'Not a problem any more, old son. Do you have yours handy?'
I handed it over.
Brendan waved at Lynn. 'And does your friend have a shot of himself looking like—' he glanced down at a scrappy bit of A4 – 'like Mr Adrian William Letts?'
He took the selection of Woolies' photo-booth pictures from Lynn and gave them the once-over. 'And so he does, thank you. Now, Exhibit A.' He beamed at my passport as if he had just taken hold of yet another new grandchild. 'Supposedly the very pinnacle of travel documentation, brought out after 9/11 to satisfy the US State Department's demands. But in its unseemly haste to dance to their tune, the Passport Agency failed to introduce adequate security measures.'
He might have been the world's oldest man, and the most minging, but he was both an artist and craftsman. Even his language and his facial expressions changed once he got into full flow. 'They say there's a secure microchip in here. But weak encryption, plus lack of basic radio shielding, has produced a chip that can be read by electronic eavesdroppers.'
He grinned. 'Some of my ill-intentioned ilk struggled, but it took me just two weeks to figure out how to clone it. The authorities didn't exactly make it hard for me. They posted the standards for e-passports on several websites – including the International Civil Aviation Organization, the United Nations body that developed the standard.'
He opened the passport. 'Inside, as you see, is a laminated page containing the holder's picture, passport number, name, nationality, sex, signature, date and place of birth, and the document's issue and expiry date. Nothing special so far.

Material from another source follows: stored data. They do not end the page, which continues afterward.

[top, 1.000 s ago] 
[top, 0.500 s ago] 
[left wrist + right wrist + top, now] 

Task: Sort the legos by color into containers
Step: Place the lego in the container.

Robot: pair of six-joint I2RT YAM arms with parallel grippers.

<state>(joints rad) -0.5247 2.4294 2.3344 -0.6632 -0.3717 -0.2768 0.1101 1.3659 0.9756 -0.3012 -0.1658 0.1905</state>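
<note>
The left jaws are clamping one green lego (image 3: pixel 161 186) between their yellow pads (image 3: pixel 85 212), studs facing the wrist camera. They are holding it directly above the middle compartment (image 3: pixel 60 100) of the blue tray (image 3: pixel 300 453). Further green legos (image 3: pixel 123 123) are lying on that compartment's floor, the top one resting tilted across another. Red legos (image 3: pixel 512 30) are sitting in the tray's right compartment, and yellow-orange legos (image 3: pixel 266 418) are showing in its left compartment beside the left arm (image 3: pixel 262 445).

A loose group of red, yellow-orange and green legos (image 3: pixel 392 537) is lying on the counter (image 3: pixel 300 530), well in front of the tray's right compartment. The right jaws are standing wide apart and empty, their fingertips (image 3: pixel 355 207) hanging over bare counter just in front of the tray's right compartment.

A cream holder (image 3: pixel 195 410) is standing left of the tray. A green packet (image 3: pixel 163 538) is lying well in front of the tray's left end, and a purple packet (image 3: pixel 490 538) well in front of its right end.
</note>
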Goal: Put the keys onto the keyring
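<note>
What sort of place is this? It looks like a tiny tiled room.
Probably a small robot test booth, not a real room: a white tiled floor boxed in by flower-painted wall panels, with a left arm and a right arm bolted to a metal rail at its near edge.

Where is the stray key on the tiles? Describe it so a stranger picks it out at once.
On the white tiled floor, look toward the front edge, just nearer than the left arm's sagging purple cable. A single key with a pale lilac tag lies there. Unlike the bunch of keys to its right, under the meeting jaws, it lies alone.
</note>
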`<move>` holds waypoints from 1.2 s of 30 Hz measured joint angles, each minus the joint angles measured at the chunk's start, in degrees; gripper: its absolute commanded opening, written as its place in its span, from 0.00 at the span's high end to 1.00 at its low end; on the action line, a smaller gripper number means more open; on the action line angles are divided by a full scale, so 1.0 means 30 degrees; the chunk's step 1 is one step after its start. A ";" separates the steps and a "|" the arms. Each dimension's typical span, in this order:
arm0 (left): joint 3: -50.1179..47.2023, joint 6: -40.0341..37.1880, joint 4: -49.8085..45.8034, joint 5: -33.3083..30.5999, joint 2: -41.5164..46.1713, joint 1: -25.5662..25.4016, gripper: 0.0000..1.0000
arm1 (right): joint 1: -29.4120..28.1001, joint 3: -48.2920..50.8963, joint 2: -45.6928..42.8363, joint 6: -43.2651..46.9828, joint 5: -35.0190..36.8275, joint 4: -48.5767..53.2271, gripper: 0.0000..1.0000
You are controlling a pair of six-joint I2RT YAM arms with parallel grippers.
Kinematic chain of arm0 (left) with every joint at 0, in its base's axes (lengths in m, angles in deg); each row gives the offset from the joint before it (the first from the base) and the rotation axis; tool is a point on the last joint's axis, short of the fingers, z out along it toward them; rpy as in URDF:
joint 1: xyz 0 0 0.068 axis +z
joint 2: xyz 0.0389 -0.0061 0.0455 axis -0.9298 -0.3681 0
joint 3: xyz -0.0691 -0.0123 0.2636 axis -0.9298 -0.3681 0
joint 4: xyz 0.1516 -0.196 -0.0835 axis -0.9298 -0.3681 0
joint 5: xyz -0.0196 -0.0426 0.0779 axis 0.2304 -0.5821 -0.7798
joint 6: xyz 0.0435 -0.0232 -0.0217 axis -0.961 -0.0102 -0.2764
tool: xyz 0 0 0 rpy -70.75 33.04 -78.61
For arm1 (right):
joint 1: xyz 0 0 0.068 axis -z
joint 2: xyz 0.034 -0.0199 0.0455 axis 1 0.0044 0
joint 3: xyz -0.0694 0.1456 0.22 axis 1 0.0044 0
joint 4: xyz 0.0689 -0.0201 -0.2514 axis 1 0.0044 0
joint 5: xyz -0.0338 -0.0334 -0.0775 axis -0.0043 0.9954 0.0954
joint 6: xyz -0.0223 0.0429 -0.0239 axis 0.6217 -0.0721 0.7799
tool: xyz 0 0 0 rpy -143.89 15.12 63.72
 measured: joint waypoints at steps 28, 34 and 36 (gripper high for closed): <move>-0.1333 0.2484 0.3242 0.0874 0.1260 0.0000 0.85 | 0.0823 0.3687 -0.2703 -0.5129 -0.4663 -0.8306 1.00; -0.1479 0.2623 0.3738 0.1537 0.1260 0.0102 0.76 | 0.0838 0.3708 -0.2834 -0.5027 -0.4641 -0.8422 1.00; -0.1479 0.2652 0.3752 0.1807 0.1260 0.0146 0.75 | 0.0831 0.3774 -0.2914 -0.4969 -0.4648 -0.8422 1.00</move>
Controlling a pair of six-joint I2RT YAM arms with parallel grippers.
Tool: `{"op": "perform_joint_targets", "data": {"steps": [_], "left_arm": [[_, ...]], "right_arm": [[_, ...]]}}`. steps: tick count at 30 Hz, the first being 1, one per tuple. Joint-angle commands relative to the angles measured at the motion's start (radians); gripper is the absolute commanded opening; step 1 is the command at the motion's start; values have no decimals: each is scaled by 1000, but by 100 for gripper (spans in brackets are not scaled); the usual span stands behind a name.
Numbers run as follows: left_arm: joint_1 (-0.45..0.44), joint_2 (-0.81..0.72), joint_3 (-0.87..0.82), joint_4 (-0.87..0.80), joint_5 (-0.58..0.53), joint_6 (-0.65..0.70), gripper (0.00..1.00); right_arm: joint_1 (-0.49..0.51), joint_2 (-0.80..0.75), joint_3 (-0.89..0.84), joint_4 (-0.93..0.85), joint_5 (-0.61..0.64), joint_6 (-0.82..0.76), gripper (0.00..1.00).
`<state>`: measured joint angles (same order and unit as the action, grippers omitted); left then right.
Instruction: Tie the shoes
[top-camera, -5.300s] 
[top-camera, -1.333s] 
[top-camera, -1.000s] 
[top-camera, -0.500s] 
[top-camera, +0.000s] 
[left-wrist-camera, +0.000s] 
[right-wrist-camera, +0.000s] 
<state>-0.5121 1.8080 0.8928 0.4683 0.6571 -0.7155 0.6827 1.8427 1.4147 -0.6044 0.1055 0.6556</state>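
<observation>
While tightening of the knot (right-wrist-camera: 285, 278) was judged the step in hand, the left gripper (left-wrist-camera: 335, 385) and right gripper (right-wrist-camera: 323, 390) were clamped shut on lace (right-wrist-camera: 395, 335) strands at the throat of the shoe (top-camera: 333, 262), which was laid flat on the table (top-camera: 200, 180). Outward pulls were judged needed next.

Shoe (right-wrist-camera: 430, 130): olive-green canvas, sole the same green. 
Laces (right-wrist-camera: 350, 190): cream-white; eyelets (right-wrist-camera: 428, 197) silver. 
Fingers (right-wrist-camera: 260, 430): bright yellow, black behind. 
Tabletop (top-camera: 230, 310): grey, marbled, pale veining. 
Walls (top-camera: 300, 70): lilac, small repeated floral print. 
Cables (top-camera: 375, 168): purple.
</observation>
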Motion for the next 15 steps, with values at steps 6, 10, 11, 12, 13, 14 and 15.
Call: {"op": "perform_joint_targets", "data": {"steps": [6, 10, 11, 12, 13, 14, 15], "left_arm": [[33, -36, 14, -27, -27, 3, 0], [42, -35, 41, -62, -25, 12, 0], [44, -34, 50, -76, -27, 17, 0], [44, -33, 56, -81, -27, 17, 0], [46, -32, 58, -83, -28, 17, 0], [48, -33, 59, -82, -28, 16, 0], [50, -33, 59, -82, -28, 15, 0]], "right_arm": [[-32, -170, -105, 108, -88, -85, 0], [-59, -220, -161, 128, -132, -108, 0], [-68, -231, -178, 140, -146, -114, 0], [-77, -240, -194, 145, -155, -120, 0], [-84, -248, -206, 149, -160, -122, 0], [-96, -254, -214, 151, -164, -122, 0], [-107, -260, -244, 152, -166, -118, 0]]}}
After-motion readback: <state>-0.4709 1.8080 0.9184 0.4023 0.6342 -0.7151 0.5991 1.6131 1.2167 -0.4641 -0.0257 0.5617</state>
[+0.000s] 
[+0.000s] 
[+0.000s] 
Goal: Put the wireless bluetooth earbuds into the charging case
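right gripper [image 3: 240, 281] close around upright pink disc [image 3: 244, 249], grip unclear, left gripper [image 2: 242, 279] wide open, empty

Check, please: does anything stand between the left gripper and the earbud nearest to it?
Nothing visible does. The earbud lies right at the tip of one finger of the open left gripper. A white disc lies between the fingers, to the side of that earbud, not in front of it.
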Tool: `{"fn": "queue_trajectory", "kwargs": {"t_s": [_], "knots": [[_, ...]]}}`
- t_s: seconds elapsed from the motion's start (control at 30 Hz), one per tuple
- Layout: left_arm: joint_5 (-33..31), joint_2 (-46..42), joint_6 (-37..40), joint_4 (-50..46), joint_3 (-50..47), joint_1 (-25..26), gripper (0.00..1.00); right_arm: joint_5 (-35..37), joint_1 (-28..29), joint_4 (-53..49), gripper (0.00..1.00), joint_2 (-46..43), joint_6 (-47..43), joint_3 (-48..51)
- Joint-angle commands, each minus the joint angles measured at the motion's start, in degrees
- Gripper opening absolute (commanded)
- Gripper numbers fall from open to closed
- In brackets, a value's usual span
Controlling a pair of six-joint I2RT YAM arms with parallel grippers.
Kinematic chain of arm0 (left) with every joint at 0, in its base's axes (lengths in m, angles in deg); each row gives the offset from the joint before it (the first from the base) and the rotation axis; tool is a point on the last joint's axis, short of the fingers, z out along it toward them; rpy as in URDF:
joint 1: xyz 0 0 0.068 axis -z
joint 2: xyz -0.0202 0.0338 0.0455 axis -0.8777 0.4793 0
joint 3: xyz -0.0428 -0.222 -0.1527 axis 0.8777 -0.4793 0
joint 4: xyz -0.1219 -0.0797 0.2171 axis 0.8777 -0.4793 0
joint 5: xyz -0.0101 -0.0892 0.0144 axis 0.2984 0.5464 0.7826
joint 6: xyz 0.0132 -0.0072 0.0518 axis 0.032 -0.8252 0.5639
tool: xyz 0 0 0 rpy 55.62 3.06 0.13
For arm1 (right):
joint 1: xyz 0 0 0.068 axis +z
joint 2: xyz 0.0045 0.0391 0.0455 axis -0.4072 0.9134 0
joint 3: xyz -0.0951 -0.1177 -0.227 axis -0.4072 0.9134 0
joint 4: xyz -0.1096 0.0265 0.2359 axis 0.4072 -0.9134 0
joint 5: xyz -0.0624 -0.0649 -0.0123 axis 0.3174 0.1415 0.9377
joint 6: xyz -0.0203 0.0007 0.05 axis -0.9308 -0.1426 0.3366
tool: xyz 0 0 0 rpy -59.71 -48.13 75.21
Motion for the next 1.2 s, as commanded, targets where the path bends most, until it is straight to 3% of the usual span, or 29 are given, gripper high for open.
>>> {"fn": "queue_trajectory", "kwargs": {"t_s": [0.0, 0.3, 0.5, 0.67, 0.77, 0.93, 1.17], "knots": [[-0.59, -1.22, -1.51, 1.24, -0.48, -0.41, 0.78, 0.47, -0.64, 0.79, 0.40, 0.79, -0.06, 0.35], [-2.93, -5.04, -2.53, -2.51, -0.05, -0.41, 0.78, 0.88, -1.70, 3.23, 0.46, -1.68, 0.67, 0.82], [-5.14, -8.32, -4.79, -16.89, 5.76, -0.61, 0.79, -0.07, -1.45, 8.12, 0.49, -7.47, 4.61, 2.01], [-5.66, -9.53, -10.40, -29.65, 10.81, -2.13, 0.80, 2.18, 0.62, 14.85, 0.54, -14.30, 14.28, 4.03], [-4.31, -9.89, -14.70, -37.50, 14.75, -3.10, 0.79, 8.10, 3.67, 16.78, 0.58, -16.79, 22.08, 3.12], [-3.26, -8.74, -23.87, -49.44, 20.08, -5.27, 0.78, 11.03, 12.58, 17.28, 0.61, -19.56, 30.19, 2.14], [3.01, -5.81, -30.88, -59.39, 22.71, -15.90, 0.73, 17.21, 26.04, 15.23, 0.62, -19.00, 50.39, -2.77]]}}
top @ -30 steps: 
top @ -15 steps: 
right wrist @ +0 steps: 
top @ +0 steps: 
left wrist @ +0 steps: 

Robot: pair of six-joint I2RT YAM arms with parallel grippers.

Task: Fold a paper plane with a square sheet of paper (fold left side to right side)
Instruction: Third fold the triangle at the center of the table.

'But at the bottom of the page are two lines of printed numbers and letters, which can be read by a computer when the passport is swiped at the MRZ – the Machine Readable Zone – at the immigration desk.'
He flipped it over. 'The RFID, the Radio Frequency Identification microchip, is right here, surrounded by a coil of copper-coloured wire.'
He shook his head in disbelief. 'Governments claim the new biometric chips can only be read over a distance of two centimetres, but I'm reliably informed those in British passports can be read from over a metre away. I don't know anyone who's done that yet, but we've contacted chips at thirty centimetres. That's twelve inches in old money.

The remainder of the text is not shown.